It’s good to be the first on the moon. It’s great to introduce the first touch-screen tablet. It’s an advantage to feature the first hybrid car.

Nobody cares if you’re the first to market yourself on a new platform.

Let me rephrase that: Nobody of your prospective customers cares if you’re the first to market yourself on a new platform.

Your agency might care. It’s good PR and communicates they’re an innovative marketer.

Your communication department might care. They get featured in trade magazines and invited to speak at conferences.

And your customer? They are busy living their lives.

It can cost you a pretty dime to be the first mover.

Remember the iAd? The first movers had to pay $1 million just to get in. Within a few months, the price dropped to $300,000.

Think about it.

The user base was very small in the beginning and Apple charged a million.

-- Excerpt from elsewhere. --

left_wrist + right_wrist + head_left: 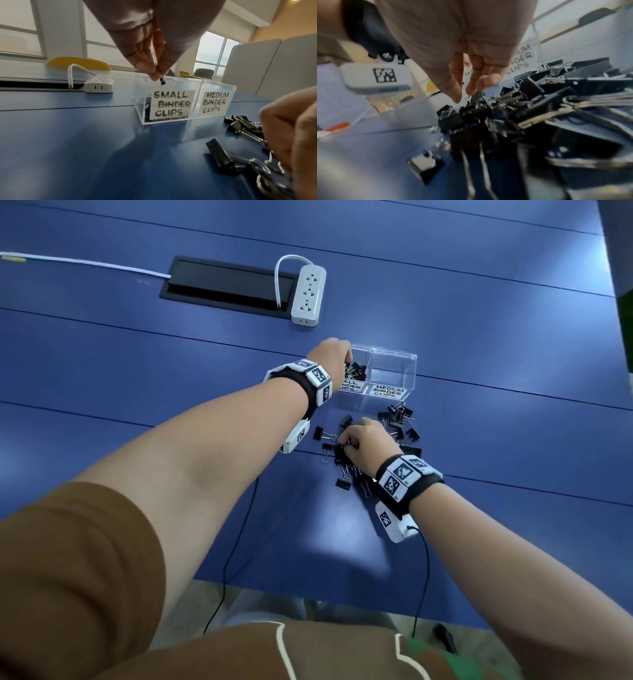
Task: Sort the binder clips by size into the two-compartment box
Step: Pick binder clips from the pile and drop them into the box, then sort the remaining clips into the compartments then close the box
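Nearest the person, on the blue table [137,364], the loose binder clips [397,419] lay in a scattered heap just in front of the clear two-compartment box [394,371]. The right hand [368,441] was lowered onto the near left part of that heap, its fingers [471,86] curled down, thumb and forefinger closed on the wire handle of one black clip [471,109] in the pile.

Just beyond the heap stood the box, its front labels reading "SMALL BINDER CLIPS" on the left compartment [169,104] and "MEDIUM BINDER CLIPS" on the right compartment [215,102]. The left compartment held a mound of small black clips [356,370]; the right one showed only clear walls. The left hand [332,357] hovered over the left compartment, fingertips [150,70] pinched together on a small binder clip [162,81] at the level of the box's rim.

Farther back than the box, to its left, a white power strip [307,296] lay beside a black cable hatch [226,285] set into the table.
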Motion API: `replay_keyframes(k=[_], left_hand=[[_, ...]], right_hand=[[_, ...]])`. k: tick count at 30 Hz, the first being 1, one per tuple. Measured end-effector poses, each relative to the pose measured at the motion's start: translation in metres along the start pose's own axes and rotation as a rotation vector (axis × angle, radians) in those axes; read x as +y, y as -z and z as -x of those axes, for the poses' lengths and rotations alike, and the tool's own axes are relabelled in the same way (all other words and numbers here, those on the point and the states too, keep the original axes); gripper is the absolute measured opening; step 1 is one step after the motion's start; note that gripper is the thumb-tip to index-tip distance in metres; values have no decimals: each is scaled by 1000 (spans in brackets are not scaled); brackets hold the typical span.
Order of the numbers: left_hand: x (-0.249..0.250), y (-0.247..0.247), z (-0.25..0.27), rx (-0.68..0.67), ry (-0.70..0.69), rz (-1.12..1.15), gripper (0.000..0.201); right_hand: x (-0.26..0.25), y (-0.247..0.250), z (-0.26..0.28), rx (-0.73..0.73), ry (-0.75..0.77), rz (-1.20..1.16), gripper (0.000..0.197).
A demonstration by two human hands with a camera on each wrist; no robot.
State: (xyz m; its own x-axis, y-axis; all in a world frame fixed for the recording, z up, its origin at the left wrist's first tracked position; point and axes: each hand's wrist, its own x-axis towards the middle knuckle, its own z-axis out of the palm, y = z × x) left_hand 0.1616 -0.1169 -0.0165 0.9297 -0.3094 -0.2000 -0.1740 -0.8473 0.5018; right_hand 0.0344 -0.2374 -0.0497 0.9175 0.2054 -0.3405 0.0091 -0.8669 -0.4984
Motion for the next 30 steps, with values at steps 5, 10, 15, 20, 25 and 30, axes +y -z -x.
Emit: replay_keyframes(k=[5, 10, 15, 20, 25, 30], left_hand=[[-3, -11, 23, 44, -46, 35, 22], [-20, -32, 72, -141, -145, -10, 20], [-36, -52, 104, -331, -157, -241, 31], [-43, -62, 112, -340, -159, -273, 30], [-40, -60, 115, -257, -101, -253, 14], [-34, -53, 121, -238, -1, -30, 14]], right_hand=[[9, -7, 0, -5, -2, 59, 28], [12, -8, -5, 15, 42, 61, 22], [12, 12, -9, 150, -73, -197, 16], [22, 38, -6, 229, -329, -809, 28], [24, 49, 11, 203, -519, -1300, 26], [36, 32, 27, 112, -407, -746, 21]])
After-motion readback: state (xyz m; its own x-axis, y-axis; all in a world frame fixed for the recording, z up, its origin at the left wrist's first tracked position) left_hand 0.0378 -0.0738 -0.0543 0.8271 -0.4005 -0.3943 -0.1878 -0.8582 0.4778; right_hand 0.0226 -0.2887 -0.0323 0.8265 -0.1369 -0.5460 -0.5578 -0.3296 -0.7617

Now, millions are using the tablet and the price dropped dramatically.

It’s the premium you pay when you are the first mover.

The next Gold Rush: Google+

Google+ launched a few weeks ago. Apparently, it has a lot of traction. Social Media experts are falling all over themselves to squeeze money out of that new platform by marketing webinars how to make money from Google+. Brands and agencies are anxious to get in on the deal. Ford is already in.

Good for Ford.

Did they sell any more cars because of their Google+ presence? Did they change anybody’s mind about the brand because they “hung out” with 14 people?

Of course not.

Look, I like what Ford and Scott Monty is doing. They utilize Social Marketing in very innovative ways. They got a lot of PR and applause from the echo chamber for their Google+ initiative.

You’re not Ford.

You have a lot of time. Take that time and explore what others are doing. Only geeks and nerds are on Google+ right now. No reason to rush into it. Understand the landscape, participate as an individual to understand how people are using it. Make a business case and dive into the platform with a Direct Marketing approach: Start small, test, layer and, once you found something that works, expand.

Don’t think of yourself as a teenager that missed a party: The world is not coming to an end. You’re an adult now. There will be many more parties.